Task to complete:
Restate word for word the lines of the records below, starting at the line that contains "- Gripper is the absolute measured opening" and ending at the line that contains "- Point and", with both of those lines included and nothing else.

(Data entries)
##########

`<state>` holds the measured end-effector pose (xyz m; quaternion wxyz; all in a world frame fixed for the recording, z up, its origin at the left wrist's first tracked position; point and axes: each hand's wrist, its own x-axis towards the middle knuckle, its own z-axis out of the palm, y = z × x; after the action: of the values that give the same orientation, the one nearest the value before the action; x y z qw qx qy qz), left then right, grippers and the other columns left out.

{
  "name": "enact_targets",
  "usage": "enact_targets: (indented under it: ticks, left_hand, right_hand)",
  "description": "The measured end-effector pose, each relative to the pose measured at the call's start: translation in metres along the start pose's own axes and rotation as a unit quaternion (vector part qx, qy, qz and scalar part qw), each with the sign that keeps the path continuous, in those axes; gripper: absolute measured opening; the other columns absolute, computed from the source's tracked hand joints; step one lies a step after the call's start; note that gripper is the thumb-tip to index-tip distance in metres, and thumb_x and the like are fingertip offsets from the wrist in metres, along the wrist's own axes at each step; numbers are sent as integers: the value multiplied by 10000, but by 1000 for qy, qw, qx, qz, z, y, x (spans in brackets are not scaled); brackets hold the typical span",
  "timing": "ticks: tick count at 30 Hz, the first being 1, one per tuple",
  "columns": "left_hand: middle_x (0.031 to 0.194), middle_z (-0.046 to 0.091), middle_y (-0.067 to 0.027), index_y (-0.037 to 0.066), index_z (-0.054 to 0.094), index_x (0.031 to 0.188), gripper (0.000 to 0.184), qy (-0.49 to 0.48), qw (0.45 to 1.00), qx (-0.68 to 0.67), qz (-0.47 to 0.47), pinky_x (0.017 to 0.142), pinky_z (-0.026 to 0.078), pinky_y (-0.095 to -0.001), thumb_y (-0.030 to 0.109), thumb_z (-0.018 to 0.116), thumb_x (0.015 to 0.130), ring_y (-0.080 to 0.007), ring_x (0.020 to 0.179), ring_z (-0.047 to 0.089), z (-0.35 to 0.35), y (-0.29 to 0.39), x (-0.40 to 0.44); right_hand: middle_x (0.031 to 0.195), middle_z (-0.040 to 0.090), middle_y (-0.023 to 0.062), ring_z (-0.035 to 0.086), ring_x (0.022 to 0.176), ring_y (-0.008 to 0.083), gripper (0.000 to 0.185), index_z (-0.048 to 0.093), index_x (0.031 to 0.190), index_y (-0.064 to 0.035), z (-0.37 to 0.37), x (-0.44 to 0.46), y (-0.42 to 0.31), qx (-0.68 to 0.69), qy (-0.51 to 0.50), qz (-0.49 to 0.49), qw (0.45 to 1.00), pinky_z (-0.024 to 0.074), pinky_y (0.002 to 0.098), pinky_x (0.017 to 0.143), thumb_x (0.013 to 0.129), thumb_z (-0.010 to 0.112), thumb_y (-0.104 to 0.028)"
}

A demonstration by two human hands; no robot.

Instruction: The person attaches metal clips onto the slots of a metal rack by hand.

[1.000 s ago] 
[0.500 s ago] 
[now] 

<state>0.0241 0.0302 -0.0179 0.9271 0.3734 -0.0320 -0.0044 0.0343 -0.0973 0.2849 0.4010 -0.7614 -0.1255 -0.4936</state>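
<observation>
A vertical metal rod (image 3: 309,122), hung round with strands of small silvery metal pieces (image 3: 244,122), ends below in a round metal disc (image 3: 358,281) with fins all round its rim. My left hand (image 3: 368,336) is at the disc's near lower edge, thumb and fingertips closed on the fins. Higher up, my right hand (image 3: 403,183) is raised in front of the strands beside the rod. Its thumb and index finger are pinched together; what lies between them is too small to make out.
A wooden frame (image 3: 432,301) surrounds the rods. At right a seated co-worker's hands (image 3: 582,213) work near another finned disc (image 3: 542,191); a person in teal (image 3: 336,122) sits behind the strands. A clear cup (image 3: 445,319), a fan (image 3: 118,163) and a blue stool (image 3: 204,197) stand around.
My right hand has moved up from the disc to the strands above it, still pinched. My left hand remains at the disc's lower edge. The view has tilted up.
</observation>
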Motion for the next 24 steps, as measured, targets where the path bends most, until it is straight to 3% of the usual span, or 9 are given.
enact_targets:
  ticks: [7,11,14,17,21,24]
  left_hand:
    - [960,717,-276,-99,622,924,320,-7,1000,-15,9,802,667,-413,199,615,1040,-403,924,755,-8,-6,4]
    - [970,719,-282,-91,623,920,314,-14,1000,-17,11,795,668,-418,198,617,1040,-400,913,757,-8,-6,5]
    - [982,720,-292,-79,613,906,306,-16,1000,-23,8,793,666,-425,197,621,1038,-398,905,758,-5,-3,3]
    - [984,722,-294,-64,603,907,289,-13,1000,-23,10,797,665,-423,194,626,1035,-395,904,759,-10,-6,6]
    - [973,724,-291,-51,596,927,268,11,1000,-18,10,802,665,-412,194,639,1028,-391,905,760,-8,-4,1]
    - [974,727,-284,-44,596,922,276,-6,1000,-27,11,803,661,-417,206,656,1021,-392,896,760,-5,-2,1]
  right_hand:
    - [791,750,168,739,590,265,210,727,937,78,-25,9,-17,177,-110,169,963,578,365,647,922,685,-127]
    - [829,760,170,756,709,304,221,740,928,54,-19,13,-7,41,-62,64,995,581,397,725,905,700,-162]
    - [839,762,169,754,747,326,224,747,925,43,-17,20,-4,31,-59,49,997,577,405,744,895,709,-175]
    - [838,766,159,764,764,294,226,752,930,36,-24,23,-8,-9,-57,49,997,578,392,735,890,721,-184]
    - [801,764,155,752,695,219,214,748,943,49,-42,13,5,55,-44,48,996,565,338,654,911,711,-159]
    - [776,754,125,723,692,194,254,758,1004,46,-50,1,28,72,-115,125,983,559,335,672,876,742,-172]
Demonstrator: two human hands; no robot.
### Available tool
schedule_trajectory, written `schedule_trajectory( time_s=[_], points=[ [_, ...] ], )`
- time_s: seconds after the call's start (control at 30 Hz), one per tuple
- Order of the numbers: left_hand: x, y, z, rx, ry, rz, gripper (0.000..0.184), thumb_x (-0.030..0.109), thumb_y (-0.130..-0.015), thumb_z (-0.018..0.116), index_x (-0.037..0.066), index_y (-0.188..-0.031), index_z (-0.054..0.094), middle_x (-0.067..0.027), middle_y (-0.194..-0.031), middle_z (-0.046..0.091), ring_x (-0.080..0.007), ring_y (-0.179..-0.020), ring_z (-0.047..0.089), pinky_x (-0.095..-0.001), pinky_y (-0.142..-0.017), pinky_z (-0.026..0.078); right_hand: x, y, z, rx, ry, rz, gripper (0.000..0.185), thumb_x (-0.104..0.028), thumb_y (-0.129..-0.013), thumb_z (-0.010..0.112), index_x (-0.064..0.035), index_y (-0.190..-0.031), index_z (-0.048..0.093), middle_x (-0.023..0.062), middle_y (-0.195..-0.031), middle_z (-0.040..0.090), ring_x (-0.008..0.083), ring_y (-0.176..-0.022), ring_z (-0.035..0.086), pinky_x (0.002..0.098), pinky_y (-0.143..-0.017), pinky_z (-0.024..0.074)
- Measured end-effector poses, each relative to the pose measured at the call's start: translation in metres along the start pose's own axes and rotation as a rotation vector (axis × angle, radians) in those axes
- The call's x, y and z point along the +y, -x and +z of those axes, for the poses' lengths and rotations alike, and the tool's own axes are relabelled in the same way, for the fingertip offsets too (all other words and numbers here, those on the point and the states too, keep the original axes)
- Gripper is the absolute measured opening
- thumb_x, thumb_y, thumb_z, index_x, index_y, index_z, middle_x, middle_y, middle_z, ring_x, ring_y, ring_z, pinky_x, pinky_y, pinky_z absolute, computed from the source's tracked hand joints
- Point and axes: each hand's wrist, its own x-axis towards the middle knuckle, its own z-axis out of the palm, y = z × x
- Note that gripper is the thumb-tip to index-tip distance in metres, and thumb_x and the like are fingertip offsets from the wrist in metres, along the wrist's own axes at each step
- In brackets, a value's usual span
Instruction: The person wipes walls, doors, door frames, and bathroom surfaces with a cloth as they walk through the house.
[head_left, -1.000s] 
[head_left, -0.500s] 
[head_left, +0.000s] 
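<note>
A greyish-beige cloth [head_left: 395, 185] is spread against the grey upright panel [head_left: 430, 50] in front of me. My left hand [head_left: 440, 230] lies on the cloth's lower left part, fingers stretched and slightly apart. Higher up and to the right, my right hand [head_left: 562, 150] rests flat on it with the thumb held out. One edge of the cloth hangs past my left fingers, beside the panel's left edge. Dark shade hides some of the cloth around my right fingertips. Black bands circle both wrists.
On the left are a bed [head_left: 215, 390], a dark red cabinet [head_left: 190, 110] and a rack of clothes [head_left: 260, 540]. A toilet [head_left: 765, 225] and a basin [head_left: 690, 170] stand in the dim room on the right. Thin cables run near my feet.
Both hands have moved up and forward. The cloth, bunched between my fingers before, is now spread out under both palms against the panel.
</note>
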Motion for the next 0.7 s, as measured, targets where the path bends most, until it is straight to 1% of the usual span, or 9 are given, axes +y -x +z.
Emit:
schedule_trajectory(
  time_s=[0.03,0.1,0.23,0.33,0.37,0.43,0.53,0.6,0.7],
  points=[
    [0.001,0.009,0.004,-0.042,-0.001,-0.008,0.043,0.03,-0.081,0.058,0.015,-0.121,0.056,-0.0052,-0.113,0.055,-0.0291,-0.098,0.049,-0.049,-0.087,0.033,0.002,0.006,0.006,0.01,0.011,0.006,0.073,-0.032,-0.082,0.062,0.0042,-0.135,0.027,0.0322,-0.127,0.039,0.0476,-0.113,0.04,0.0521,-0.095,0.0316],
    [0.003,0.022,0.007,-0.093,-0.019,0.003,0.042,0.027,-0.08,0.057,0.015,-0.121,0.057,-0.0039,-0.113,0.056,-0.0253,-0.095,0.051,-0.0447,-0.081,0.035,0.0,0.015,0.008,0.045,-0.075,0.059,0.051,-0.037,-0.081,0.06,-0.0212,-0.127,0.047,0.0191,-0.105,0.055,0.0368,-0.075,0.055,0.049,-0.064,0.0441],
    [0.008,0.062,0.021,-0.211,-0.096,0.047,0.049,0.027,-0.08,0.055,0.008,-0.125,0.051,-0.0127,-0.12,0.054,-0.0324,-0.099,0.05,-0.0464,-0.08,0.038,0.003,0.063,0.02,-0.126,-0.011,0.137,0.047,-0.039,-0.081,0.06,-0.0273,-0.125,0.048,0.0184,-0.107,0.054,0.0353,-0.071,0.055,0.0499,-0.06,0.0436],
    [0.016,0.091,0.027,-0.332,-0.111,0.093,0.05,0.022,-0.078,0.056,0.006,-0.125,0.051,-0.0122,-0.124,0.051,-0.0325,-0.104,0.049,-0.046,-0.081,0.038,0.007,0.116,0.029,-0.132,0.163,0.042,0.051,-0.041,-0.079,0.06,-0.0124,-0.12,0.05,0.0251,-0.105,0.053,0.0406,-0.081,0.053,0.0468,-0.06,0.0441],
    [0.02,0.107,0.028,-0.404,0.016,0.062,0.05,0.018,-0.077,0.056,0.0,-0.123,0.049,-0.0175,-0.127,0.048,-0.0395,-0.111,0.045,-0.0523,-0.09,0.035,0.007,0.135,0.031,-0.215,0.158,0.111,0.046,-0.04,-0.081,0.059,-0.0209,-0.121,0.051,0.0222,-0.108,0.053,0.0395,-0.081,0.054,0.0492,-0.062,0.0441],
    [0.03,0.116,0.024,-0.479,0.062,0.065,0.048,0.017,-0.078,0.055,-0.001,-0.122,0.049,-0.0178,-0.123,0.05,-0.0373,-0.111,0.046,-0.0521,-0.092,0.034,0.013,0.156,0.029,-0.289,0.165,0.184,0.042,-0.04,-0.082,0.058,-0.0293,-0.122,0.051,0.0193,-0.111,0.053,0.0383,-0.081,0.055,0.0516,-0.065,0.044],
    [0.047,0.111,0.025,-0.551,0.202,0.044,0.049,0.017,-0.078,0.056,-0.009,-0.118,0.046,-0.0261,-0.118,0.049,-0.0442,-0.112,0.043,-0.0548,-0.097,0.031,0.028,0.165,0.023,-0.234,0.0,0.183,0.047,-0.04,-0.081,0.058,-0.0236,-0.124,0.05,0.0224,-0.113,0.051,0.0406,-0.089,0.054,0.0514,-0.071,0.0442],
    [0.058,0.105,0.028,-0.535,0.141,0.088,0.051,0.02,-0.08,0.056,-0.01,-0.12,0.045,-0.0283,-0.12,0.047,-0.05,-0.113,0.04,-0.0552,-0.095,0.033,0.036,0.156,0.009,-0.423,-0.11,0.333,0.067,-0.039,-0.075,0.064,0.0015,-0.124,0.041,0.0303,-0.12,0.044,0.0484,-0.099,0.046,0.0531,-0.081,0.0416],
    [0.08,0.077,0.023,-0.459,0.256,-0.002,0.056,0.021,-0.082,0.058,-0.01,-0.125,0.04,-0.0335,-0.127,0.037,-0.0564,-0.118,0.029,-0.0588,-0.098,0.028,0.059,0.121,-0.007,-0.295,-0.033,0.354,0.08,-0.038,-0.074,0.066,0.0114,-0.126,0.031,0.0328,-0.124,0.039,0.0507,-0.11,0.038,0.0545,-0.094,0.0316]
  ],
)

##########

Reply:
- Gripper is the absolute measured opening
- thumb_x, thumb_y, thumb_z, index_x, index_y, index_z, middle_x, middle_y, middle_z, ring_x, ring_y, ring_z, pinky_x, pinky_y, pinky_z absolute, computed from the source's tracked hand joints
- Point and axes: each hand's wrist, its own x-axis towards the middle knuckle, its own z-axis out of the palm, y = z × x

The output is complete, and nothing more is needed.